WHAT IS EXPECTED> Return, exactly as written, every line from the first line of the data below through the line that contains "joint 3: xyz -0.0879".

DATA BLOCK>
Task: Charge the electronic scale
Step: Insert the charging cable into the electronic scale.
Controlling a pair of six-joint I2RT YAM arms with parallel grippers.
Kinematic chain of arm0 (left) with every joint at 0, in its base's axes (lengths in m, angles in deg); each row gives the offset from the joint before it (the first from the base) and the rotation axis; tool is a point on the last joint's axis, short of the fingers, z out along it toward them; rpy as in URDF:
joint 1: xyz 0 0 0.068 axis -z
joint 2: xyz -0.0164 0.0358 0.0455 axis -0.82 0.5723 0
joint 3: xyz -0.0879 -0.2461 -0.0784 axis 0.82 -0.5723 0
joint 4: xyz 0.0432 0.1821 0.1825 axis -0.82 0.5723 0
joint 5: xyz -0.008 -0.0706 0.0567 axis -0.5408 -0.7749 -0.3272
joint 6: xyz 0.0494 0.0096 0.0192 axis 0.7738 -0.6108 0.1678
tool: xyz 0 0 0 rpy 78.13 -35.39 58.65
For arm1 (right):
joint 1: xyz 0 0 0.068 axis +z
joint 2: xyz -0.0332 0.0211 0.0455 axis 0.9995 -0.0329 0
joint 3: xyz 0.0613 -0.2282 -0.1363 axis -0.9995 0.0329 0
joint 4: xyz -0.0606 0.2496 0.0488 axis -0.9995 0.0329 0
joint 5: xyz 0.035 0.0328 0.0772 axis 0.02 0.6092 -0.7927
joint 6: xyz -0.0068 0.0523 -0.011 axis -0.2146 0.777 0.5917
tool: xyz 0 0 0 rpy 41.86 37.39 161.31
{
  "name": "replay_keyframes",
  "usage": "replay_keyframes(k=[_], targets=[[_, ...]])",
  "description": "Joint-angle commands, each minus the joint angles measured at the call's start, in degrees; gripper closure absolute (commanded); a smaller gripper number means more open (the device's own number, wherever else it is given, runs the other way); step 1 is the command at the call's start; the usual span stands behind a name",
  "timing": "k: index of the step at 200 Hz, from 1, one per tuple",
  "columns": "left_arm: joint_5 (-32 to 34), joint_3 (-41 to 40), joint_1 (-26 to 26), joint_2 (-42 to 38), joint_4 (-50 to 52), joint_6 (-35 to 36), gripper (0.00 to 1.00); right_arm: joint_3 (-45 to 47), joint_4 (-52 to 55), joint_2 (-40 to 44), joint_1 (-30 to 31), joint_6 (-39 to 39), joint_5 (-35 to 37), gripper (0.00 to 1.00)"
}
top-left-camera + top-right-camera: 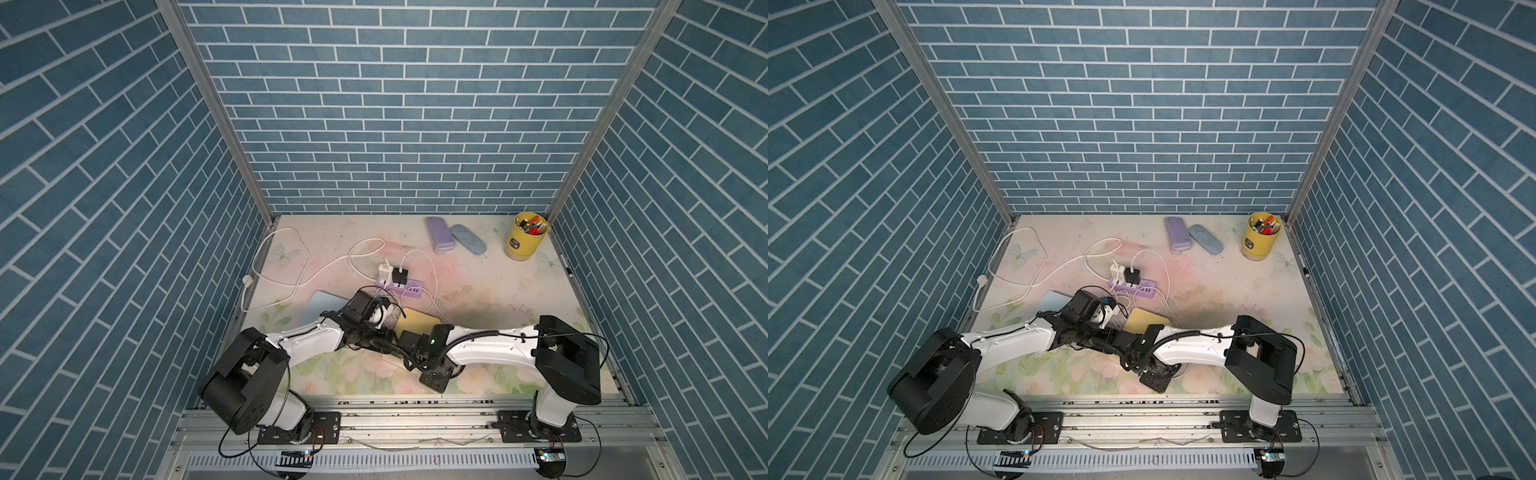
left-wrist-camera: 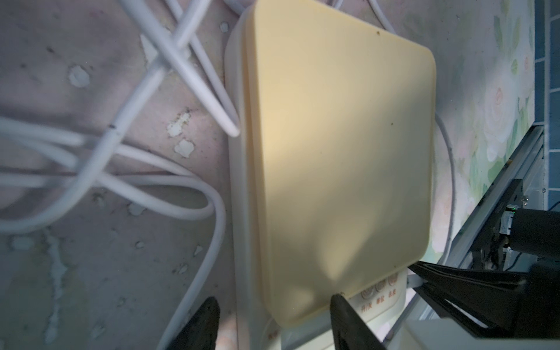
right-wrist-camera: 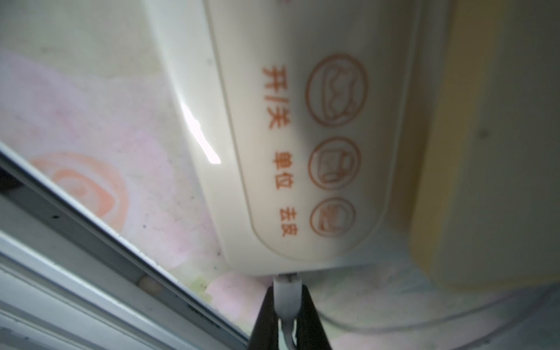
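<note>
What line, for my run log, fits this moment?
right gripper: shut on plug, tip at scale edge | left gripper: open over scale

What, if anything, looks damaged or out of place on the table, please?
Nothing looks spilled. The table cover has pale flaked patches beside the scale, and the white cables lie crossed in a tangle there. The right end effector pinches the charging plug at the scale's edge.
</note>
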Motion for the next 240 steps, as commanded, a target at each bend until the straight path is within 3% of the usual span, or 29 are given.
replay_keyframes(k=[1, 64, 126, 240], targets=[[3.2, -0.5, 0.1, 1.7, 1.0, 0.9, 0.39, -1.2, -0.1, -0.7, -0.4, -0.3, 1.2, 1.0], [3.1, -0.6, 0.1, 2.5, 0.7, 1.1, 0.39, 0.3, -1.5, 2.8, -1.4, -1.4, 1.8, 1.0], [2.9, -0.9, 0.1, 2.7, 0.7, 1.0, 0.39, -0.6, -3.0, 1.2, -2.1, -2.4, 1.1, 1.0], [2.2, -1.0, 0.1, 3.7, 0.5, 0.8, 0.39, 4.0, -8.5, 6.1, -2.3, 0.6, 0.8, 1.0]])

COMPLETED EXERCISE>
Task: Charge the electronic scale
Step: Insert the charging cable into the electronic scale.
Controlling a pair of six-joint I2RT YAM arms with parallel grippers.
Kinematic chain of arm0 (left) with every joint at 0, in its base's axes (lengths in m, angles in deg); each row gives the offset from the joint before it (the first from the base) and the rotation axis; tool is a point on the last joint's axis, short of the fingers, z out along it toward them; rpy as in URDF:
joint 1: xyz 0 0 0.068 axis -z
joint 2: xyz -0.0164 0.0358 0.0455 axis -0.82 0.5723 0
joint 3: xyz -0.0879 -0.2461 -0.0784 axis 0.82 -0.5723 0

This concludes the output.